When Zoe and Isaac were little, we had a Ladybird book of nursery rhymes in which appeared Goosey Goosey Gander - do you remember it? - "Where shall I wander?.....There I met an old man who wouldn't say his prayers so I took him by the left leg and threw him down the stairs." I so disapproved of that last sentence, on so many levels, that I glued the pages together.
Last year I came across a well-reviewed picture book called The Worst Princess by Kemp and Ogilvie. Readers on Amazon loved its feminist message so I bought a copy to give to Lux and Cece. But when it arrived in the post I was disappointed. It was funny and the pictures were good, and I loved the story of the princess ditching the male chauvinist prince and flying away with the dragon. But then in the last few pages the princess sets the prince's shorts alight and goes on to make mischief with the dragon, mischief wrought on "royal twits and naughty knights." It was a let-down. I wanted the princess to fly off with the dragon and be courageous, not to behave badly. She turned out to be just as bad as the prince, but in a different way. I didn't give the girls the book. It sits on my shelf, unwanted and unloved.
Lately I've been reading Allan Ahlberg's learn-to-read Happy Families books to Lux and Cece. If you haven't come across them, seek them out. They are wonderful. My favourites are Mrs Lather's Laundry, Mrs Wobble the Waitress, and Mrs Vole the Vet. The children and I laugh every time we read that last one (which is a LOT of times) and catchphrases from the book now pepper our conversation.
After I got home I wanted to check something about the book and went on Amazon and found myself reading the reviews and was amazed and appalled. Readers found the book to be a BAD THING. They thought its messages were that professional women can't get by without a boyfriend, that absent parents should be forgotten about, and that having a lot of money is a necessary requirement of a good boyfriend. None of this had occurred to me. I felt challenged, but after careful thought I have decided that the problem is that these reviewers have no sense of humour and are not reading the book with sufficient subtlety. (I asked a children's-book-loving friend what she thought of the book and she said she loved it because of the way the children do their best to look after their mum.)
Let me set the scene. Mrs Vole has one son, two daughters, three cats, four dogs and no husband.

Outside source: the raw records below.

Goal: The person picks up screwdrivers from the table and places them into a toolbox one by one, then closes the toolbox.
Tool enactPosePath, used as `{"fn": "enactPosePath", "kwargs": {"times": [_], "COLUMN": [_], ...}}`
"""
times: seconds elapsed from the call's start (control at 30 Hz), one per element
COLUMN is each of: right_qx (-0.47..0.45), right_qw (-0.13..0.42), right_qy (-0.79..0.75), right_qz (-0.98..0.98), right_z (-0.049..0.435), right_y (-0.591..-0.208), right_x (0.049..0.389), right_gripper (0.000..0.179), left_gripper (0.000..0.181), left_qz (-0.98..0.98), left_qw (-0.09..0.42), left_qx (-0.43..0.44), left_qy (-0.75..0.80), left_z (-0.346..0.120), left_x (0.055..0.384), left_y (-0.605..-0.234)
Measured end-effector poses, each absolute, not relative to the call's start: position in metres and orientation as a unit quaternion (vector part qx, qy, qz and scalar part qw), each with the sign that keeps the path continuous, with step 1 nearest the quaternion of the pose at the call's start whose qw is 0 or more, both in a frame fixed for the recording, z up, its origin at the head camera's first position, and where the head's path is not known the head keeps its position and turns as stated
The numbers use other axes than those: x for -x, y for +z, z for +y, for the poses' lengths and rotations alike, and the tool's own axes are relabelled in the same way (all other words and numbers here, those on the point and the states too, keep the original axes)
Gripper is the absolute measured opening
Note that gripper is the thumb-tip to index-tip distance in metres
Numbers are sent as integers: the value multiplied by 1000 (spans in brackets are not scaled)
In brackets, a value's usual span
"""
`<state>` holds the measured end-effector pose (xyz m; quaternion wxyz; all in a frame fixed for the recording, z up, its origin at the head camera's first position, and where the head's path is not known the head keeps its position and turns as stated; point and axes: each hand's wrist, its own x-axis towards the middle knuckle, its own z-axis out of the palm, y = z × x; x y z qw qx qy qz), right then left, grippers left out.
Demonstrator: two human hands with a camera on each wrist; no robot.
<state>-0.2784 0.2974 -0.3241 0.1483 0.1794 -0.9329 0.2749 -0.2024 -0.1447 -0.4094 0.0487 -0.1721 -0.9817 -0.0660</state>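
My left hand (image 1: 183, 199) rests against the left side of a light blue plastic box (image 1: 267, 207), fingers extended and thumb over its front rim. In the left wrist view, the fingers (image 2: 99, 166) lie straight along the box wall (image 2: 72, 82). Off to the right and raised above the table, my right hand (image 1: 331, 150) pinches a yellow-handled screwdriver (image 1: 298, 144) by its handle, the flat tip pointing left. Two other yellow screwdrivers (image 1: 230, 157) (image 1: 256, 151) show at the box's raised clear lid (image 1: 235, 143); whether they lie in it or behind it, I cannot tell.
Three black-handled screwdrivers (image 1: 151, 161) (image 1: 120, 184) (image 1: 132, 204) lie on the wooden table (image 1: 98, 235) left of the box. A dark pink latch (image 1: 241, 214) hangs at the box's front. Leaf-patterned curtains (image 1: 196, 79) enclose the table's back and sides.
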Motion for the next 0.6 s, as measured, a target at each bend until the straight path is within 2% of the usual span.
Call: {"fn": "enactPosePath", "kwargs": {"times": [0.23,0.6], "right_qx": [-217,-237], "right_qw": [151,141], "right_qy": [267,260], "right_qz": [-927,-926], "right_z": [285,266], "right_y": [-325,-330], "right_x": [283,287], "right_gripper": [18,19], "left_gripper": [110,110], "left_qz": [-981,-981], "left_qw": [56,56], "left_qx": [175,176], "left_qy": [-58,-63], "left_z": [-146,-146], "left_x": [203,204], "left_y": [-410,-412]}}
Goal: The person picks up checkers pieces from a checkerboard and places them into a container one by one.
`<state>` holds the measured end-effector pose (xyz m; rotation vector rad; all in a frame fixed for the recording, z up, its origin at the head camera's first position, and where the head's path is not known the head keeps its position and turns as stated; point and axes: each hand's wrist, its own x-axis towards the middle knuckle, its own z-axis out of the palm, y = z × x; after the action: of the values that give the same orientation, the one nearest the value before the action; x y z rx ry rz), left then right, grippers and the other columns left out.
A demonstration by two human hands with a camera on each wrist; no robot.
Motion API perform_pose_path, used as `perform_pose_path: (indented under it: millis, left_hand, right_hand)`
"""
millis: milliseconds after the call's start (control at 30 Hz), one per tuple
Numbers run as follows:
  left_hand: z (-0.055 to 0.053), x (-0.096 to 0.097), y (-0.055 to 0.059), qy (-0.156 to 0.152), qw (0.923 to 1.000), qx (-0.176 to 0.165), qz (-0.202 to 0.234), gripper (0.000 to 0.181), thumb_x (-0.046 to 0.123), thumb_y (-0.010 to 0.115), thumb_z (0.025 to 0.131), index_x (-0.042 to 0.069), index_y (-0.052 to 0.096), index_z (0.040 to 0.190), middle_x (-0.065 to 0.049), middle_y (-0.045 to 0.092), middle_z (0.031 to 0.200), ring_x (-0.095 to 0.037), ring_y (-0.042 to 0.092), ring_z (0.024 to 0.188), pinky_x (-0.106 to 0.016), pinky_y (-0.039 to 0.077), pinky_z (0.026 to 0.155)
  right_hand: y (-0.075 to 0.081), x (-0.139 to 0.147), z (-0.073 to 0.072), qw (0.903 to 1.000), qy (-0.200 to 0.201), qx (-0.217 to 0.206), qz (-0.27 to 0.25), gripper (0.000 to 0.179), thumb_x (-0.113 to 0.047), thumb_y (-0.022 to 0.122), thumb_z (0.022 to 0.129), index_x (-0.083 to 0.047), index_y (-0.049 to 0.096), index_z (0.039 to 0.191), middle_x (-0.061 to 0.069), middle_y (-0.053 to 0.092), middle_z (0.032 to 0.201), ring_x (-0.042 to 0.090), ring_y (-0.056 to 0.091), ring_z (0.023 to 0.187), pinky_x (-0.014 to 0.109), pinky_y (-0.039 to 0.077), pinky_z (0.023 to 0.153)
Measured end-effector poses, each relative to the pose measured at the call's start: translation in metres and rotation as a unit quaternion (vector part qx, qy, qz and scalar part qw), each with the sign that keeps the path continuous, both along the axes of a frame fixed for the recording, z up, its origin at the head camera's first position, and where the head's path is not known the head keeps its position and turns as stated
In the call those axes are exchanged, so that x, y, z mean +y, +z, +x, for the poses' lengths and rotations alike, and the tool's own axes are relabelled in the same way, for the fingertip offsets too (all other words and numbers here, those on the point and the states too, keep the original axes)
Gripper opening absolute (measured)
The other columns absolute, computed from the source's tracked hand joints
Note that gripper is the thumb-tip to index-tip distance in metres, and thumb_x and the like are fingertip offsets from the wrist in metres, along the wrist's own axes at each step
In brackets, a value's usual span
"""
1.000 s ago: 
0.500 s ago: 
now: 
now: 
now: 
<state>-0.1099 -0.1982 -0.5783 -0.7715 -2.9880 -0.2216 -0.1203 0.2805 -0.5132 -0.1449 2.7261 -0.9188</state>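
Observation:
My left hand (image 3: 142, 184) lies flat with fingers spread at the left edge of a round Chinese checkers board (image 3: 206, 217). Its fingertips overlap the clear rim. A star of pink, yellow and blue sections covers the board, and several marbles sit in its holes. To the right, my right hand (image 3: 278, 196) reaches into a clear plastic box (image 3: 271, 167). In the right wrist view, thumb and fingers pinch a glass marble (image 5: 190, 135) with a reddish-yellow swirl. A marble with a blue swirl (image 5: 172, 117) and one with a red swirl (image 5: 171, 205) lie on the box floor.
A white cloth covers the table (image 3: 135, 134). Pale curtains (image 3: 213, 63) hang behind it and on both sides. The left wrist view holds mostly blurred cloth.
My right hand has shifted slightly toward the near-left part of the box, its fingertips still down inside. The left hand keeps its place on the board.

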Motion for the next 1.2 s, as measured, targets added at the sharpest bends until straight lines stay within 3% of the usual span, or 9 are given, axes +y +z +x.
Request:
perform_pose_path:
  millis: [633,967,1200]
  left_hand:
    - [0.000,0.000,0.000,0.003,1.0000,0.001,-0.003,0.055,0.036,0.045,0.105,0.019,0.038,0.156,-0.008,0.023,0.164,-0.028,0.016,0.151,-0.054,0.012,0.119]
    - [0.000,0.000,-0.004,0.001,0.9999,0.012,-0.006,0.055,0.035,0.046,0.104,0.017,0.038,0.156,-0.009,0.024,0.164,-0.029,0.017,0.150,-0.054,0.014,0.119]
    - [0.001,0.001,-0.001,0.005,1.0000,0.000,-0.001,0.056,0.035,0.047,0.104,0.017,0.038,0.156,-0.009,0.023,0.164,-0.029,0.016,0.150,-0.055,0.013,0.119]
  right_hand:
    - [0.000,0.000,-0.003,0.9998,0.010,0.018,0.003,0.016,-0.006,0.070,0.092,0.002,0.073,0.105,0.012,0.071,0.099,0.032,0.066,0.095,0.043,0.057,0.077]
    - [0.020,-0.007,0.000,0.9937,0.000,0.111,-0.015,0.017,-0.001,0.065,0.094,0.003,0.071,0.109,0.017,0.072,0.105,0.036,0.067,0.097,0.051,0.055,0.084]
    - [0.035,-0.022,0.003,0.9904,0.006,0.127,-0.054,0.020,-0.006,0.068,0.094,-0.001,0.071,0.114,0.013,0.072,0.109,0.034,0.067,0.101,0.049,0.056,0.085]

She is a vet who works day and night in every season, and her three children worry about her constantly because she works so hard. When she comes home exhausted they look after her. They also decide that what she needs is a boyfriend. The absent Mr Vole (who appears on the second page only) has three stepsons and (I think) eleven rabbits and after telling us this, the author says "We will forget about him." He is obviously too busy to help the beleaguered Mrs Vole, even if he wanted to. He is therefore irrelevant to what happens next. The children say to Mrs Vole "What you need is a boyfriend, Mum." Then they give their spec of the ideal boyfriend.
Suitors then appear and are dismissed for various reasons, some of which are hilarious. The greengrocer, for example, is deemed by the kids to be "too cabbagey." Mr Aargh the Actor (who is pictured talking to a cucumber) is seen as too embarrassing. Mrs Vole ends up happily with Mr Lamp the Lighthouse Keeper.
The messages I draw from the book are that the kids love their mother a lot, do practical things to look after her such as getting her breakfast, making her cups of tea, and finding her slippers (I am working from memory here as the book is now in Boulder) and in trying to find her a boyfriend. The children's requirements of a good boyfriend are possibly questionable but they are children's requirements. Who can take seriously the requirement of good football boots? That sets the whole thing up as a joke. One of the Amazon reviewers is appalled by the book, and one reason is because the children dismiss "unsatisfactory candidates for the most arbitrary reasons, in a rather judgmental manner." Oh dear.
I feel very sorry that such a wonderful book has been given such dire ratings. Authors are at the mercy of every reader who chooses to express an opinion online. Shall I write a review of The Worst Princess? Perhaps.